Work through the records below and copy every line that includes "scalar".
*** Opening of The input ***
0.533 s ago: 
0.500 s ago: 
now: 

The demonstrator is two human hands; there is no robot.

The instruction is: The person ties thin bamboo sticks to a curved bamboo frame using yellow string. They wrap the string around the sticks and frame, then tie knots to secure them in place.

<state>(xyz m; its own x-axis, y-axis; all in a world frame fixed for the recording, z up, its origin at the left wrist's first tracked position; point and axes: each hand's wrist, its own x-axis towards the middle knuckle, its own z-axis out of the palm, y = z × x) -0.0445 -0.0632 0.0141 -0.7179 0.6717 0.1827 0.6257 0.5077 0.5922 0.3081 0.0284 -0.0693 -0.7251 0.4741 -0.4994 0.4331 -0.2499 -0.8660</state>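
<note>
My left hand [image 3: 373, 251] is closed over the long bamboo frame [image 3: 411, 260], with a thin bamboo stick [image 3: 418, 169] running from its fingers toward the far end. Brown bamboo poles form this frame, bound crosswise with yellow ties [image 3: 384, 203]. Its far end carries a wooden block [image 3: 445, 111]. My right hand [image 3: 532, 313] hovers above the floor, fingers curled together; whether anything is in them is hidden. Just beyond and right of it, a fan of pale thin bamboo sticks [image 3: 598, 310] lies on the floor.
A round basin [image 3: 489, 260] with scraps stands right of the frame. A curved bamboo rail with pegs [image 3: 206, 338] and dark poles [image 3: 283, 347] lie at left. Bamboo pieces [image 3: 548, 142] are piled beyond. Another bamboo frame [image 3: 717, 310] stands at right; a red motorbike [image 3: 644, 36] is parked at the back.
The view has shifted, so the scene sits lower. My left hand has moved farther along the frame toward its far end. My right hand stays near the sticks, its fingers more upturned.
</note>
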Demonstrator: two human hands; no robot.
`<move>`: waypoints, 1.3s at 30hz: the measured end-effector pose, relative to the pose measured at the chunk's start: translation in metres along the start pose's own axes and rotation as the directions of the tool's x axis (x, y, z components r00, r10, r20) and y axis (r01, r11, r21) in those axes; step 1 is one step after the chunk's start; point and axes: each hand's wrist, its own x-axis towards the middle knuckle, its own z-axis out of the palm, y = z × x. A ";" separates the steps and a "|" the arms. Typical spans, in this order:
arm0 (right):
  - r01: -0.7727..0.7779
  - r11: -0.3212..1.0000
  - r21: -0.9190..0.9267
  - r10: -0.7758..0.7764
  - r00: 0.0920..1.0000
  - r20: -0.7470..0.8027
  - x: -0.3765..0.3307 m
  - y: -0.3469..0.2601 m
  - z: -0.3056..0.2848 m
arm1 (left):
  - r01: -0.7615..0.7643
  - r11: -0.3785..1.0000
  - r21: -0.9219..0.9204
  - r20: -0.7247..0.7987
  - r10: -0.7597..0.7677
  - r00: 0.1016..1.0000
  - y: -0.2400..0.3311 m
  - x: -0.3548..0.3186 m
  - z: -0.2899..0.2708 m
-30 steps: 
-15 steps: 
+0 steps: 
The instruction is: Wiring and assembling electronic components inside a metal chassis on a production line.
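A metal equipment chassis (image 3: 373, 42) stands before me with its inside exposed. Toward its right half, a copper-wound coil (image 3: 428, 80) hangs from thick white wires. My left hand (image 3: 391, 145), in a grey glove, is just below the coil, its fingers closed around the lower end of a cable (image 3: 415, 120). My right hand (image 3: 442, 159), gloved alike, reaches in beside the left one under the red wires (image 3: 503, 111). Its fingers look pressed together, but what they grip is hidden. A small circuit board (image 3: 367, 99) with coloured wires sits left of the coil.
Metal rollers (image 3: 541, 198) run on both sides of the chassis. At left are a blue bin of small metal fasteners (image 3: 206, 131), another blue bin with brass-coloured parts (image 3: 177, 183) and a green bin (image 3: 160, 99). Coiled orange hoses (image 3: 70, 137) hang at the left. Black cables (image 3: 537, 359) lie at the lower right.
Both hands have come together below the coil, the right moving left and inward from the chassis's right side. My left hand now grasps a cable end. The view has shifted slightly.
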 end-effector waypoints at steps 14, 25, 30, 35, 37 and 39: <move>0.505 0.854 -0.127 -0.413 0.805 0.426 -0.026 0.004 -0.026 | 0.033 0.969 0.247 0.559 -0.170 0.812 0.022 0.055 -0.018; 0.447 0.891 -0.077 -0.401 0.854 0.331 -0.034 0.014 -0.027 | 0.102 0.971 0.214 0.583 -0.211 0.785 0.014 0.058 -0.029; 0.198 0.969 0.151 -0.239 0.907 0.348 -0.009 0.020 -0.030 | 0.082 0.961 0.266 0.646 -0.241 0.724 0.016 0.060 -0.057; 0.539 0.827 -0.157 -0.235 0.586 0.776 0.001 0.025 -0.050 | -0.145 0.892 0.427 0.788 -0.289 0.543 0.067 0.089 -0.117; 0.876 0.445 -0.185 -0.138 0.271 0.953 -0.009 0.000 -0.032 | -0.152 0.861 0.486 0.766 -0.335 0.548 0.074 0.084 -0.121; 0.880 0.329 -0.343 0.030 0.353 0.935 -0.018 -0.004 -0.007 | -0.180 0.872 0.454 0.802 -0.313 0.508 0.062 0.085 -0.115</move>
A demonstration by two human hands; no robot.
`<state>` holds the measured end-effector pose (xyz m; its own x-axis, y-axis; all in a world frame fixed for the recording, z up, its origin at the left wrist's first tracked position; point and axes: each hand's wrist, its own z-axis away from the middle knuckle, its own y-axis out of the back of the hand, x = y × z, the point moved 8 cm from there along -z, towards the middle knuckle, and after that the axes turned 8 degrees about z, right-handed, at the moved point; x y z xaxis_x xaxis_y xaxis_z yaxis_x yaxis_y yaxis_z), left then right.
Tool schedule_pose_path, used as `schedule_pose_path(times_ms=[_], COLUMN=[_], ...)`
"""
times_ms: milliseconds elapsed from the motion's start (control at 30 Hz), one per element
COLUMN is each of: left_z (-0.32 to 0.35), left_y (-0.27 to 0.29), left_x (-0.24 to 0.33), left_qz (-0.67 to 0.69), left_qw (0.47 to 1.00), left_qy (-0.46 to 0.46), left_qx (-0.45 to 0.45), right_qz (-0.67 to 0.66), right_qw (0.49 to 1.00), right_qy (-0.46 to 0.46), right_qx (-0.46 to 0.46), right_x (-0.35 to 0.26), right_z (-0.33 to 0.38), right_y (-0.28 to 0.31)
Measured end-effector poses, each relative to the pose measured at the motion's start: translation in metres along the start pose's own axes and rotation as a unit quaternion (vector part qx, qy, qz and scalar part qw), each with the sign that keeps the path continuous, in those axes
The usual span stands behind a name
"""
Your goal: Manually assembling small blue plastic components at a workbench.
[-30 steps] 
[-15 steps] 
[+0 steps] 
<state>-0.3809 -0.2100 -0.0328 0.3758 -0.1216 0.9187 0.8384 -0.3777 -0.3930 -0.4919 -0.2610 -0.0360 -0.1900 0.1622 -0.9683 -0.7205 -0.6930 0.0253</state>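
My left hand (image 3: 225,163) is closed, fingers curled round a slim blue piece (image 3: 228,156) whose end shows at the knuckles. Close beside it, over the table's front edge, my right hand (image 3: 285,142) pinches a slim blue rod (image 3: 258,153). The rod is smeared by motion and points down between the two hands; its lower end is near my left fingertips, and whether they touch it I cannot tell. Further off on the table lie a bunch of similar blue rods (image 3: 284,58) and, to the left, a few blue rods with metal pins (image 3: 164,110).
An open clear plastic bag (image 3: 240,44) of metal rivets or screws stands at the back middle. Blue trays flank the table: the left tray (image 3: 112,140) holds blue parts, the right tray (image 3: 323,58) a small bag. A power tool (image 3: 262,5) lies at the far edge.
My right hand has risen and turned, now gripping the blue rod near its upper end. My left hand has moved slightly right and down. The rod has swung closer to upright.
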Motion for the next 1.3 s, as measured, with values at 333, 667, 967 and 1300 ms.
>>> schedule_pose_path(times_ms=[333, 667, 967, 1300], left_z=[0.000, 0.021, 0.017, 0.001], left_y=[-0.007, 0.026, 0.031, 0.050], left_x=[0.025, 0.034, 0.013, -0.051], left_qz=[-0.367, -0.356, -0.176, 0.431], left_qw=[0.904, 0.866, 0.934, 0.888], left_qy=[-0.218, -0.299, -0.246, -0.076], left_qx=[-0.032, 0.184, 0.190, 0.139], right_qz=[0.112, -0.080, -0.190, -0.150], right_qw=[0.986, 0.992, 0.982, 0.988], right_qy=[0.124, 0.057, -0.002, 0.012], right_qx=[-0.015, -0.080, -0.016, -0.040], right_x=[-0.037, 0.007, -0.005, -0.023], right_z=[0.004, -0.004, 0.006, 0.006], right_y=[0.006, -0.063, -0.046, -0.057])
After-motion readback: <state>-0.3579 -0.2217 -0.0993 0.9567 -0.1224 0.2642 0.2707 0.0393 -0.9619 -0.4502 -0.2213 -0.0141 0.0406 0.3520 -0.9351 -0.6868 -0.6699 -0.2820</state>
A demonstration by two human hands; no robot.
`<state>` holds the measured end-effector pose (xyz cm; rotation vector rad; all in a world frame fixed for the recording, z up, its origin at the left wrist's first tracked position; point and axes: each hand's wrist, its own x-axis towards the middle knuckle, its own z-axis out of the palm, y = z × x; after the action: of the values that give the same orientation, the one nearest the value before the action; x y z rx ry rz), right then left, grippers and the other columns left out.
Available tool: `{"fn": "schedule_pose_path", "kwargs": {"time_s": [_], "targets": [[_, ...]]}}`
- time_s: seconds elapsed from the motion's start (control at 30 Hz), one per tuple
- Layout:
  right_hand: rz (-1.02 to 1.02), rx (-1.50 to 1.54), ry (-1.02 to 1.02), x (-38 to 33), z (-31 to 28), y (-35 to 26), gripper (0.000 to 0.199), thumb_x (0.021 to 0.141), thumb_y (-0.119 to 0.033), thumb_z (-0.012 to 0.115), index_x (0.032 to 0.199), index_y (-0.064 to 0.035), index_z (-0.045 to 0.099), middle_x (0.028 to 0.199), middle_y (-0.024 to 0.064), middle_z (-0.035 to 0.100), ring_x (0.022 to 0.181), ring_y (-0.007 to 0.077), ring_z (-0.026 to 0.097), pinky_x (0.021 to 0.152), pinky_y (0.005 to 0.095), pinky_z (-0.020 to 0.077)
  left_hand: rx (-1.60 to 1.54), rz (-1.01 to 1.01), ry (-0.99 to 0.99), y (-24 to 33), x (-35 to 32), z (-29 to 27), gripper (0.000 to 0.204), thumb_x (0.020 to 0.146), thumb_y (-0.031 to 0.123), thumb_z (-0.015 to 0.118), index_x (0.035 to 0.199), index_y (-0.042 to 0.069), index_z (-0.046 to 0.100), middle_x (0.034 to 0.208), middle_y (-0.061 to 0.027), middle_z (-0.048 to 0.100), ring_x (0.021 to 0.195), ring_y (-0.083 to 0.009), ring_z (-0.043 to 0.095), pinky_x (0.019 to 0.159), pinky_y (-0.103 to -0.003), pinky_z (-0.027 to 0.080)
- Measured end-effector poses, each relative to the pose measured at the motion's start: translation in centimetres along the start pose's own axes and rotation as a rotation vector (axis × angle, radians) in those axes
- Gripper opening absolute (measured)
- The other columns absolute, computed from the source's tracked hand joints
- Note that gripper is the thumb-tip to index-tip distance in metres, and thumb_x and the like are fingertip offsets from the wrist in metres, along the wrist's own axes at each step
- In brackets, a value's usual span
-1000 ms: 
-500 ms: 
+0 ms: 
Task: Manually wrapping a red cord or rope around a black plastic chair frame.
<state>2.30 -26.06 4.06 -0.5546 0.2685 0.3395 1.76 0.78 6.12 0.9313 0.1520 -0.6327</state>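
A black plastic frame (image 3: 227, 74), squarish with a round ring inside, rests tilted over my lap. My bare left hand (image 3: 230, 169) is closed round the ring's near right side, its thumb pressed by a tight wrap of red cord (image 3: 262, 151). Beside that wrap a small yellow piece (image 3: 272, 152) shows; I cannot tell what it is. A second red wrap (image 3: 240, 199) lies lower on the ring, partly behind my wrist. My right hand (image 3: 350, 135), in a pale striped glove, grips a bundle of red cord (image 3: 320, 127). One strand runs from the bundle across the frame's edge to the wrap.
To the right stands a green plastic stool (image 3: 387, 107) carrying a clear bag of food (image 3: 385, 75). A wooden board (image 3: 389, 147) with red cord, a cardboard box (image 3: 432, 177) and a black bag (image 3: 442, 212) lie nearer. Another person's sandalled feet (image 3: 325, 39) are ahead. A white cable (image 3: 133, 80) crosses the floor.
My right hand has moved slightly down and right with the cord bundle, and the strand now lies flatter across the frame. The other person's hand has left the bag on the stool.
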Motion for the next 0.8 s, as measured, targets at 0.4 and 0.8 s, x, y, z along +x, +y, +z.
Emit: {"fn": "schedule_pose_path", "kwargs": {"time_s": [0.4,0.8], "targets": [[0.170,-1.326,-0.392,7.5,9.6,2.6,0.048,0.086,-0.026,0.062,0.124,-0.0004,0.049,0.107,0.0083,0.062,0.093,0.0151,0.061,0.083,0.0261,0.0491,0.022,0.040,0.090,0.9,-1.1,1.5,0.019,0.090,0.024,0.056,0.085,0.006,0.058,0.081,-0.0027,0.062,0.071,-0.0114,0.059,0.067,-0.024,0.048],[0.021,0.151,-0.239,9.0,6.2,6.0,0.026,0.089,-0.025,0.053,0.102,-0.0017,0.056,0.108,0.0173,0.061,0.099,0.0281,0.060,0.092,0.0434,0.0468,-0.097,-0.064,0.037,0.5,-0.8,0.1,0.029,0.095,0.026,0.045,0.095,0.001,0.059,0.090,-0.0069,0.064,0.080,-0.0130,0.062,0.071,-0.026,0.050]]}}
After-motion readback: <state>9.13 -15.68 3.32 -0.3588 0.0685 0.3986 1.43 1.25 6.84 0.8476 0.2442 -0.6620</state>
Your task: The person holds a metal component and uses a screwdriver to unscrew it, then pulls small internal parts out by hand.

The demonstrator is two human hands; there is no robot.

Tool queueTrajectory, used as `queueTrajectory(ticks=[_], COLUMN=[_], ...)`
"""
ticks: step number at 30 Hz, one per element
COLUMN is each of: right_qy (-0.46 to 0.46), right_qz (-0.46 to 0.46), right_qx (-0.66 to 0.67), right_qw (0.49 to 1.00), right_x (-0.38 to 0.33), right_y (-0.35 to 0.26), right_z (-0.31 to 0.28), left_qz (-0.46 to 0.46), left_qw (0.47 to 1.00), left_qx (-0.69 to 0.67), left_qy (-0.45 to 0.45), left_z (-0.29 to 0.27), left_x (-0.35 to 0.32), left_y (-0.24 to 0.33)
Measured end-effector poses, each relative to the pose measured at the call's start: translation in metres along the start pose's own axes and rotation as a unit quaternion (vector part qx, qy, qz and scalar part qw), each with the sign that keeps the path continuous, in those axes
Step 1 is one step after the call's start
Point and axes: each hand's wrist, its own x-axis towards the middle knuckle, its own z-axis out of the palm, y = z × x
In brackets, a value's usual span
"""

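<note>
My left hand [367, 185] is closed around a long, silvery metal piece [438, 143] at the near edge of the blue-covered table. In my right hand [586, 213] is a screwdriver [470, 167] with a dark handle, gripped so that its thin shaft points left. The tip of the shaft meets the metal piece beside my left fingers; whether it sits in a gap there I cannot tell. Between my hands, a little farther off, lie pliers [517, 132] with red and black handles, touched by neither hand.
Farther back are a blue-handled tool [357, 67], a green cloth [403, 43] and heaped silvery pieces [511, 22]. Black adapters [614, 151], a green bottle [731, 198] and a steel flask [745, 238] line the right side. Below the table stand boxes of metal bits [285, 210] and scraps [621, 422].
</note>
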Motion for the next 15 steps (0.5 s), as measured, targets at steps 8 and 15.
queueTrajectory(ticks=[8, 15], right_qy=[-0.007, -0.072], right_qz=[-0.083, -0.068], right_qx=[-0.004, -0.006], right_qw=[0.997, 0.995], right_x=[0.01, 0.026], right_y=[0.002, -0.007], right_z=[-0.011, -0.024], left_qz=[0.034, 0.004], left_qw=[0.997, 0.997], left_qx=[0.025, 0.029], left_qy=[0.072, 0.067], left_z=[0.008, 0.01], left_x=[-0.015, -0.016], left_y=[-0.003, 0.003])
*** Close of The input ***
_Solution to this task_
Measured end-effector poses, each relative to the pose measured at the motion's start: translation in metres along the start pose's own axes and rotation as a unit quaternion (vector part qx, qy, qz and scalar part qw), each with the sign that keeps the path continuous, in those axes
Measured end-effector poses, each relative to the pose measured at the call's start: translation in metres along the start pose's own axes and rotation as a unit quaternion (vector part qx, qy, qz and scalar part qw), each with the sign that keeps the path continuous, in those axes

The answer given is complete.